When dealing with 16-bit or 32-bit images, then the Color Table contains a set of bit masks used to define which bits in the pixel data to associate with each color. The color masks are 32-bits long with the green mask being first and the blue mask being last. In both cases the bit masks start with the most significant bits, meaning that for the 16-bit images the least significant two bytes are zero. The format requires that the bits in each mask be contiguous and that the masks be non-overlapping.
The pixel data is organized in rows from bottom to top and, within each row, from left to right. Each row is called a “scan line”. In case of a 16-bit format, each pixel is represented by two bytes. A common representation is RGB555 which allocates 5 bits to each color allowing for 32K colors while leaving one bit unused. Since the eye is most sensitive to green, another common representation is RGB565 which allocates this unused bit to the green component.
To convert our hex values to an image, all we need to do here, is to add a header to the hex data. The file is now a ‘.bmp’ file and you can view it in your computer. As you can imagine, the program is pretty simple. It works for only images of size 320×240 and for any other size, lower or higher, the header has to be suitably modified. I forgot to mention one important thing. The converter I have written is for RGB565 hex data. If you attempt to use this program for uncompressed RGB888 hex data, you will not get a proper image. Again to make it work for RGB888 is single change in the header.

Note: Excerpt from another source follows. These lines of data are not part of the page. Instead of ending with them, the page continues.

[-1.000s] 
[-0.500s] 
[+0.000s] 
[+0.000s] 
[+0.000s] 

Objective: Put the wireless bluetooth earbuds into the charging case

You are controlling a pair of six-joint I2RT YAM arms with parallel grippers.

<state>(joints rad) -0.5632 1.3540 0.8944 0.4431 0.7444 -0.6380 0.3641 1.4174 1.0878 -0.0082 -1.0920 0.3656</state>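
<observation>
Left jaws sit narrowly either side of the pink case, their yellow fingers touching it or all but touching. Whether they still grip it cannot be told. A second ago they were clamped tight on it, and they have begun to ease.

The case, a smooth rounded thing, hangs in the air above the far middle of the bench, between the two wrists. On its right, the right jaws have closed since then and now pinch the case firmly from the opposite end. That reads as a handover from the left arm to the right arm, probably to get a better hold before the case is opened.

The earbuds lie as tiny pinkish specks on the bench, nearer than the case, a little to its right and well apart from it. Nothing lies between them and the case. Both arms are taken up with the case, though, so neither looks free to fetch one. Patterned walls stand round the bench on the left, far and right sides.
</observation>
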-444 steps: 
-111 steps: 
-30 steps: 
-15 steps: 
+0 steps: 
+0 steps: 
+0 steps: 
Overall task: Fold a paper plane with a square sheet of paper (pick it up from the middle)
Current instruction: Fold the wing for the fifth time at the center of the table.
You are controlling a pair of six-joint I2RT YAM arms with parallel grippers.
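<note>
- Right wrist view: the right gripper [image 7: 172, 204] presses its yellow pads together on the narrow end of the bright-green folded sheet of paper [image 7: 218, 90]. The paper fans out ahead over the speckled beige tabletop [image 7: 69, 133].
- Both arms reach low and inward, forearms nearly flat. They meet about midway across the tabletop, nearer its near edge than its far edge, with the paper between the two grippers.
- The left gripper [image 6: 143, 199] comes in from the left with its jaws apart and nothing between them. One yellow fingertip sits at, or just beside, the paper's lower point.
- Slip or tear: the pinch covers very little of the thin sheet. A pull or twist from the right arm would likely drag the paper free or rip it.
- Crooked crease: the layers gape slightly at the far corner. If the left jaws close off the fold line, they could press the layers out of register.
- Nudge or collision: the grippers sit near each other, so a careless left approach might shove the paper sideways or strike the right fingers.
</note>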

Now for the second converter. Now this finds a jpeg image in a long list of messy data. When I wrote the above program, I was working with sensors which gave uncompressed outputs. When I moved to sensors with compressed outputs, the above program wasn’t sufficient. So I set out to write a converter for jpeg images.
The most popular compression technique is probably the JPEG standard. Now I will not be explaining about the JPEG standard here. But the one important thing to know is that a jpeg image always begins with ‘FF D8’ and ends with ‘FF D9’. This makes writing this converter extremely simple. All I have to do is find ‘FF D8’. This is where the image begins. Then I have to find ‘FF D9’. This is where the image ends. All the data outside of this we are not bothered with.
Let me give a little background here. A lot of sensors provide jpeg output. But there is usually extra stuff with it, like response sequences to various commands. These extra data can either be eliminated before saving the image data or you can save the entire thing and eliminate the extra sequences later. I did the latter and hence this program.